For all you molders out there who would like a proprietary product, here's one you can capitalize on: purgings. Let's face it, sometimes you make more purgings than you do actual parts. And purgings can have some interesting and useful applications.
Since purgings come in all sizes, shapes and colors, and each one is different, you can sell purgings as original modern art. After all, modern art doesn't have to look like anything or have any particular meaning. Someone calls it ``art'' and people come along and pay big money for it.
Purgings make handy and useful items. I've been in several shops where people have purgings on their desks being used as ashtrays and coffee cup holders. There are some very intriguing paperweights out there, all thanks to the innovative minds of those on the production floor who, after looking at purgings for so many years, have begun to see them in a whole new light.
I think psychiatrists would find purgings useful as testing tools - like a Rorschach test. People could look at the various purgings and describe what each reminds them of, as an insight to their inner self. It could revolutionize the field of psychiatric treatment.
When I worked in the molding industry, it amazed me how much material went to waste just purging one material out of the barrel so that another material could be run.
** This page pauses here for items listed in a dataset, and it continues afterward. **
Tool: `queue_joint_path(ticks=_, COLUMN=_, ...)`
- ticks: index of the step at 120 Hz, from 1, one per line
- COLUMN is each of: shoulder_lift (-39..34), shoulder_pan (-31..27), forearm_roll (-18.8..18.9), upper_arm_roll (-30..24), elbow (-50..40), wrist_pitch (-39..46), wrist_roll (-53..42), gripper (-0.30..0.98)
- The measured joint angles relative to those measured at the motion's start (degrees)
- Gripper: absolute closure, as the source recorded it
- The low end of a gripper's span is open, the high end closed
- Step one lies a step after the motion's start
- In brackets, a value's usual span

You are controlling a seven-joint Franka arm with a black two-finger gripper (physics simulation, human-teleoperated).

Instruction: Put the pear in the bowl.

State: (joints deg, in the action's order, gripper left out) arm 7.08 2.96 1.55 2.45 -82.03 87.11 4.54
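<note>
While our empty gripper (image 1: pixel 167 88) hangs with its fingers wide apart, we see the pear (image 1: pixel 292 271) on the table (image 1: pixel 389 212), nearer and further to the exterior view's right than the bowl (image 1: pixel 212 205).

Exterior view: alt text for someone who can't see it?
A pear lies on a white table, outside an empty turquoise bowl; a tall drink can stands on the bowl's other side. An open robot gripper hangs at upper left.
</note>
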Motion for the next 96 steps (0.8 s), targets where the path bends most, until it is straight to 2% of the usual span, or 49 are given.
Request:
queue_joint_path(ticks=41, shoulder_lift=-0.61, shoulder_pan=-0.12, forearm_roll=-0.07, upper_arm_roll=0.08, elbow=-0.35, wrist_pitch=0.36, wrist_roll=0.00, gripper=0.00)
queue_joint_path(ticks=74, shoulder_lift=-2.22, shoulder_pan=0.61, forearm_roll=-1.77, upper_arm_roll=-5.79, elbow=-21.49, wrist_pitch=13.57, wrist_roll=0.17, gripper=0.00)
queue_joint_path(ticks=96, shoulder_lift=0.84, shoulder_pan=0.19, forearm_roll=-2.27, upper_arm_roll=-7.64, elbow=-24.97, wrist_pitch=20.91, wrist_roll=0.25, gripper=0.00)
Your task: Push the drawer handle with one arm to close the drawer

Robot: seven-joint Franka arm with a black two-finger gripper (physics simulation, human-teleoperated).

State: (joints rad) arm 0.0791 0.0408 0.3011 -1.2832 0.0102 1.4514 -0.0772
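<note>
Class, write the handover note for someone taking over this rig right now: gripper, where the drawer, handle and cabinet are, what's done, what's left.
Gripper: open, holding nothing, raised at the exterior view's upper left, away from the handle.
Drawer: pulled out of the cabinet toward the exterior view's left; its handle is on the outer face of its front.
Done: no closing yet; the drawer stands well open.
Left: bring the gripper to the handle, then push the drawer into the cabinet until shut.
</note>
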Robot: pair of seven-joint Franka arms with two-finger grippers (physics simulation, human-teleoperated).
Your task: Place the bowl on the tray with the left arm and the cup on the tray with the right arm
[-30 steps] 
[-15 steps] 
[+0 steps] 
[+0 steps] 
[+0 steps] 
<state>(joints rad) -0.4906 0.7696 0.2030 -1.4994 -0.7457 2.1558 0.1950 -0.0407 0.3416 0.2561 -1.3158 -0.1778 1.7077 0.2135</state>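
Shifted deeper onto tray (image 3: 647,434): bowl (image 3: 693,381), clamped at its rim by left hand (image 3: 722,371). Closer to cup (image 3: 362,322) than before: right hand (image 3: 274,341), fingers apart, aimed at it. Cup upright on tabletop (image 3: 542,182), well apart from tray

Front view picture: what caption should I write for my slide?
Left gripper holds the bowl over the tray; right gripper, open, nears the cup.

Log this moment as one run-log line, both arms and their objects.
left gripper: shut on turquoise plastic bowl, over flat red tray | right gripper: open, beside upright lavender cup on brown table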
Standing by a scrap barrel one day, looking at all the interesting shapes and colors, I realized that we could probably be making more money selling our purgings at Park 'N Swap on weekends than we did molding parts all week!
I still have my favorite purging, one I call ``Waterfall Frozen in Time.'' It's clear GE Lexan polycarbonate with a gray-green tint that begins as a pool, runs over the edge in a stream, forms another pool, then falls over the edge again in a smooth and quite beautiful pattern.
The bubbles and foam in the material make it look as if there are plants moving along in the running water. Believe it or not, I've had several compliments on my plastic ``artwork'' that sits on a bookshelf.
I say let's practice ``reduce, reuse and recycle'' by getting creative with purgings. Every good marketer knows that it's all in the packaging and the promotion.
Put the purging in a pretty box, label it something like ``Pet Plastics'' and go for it.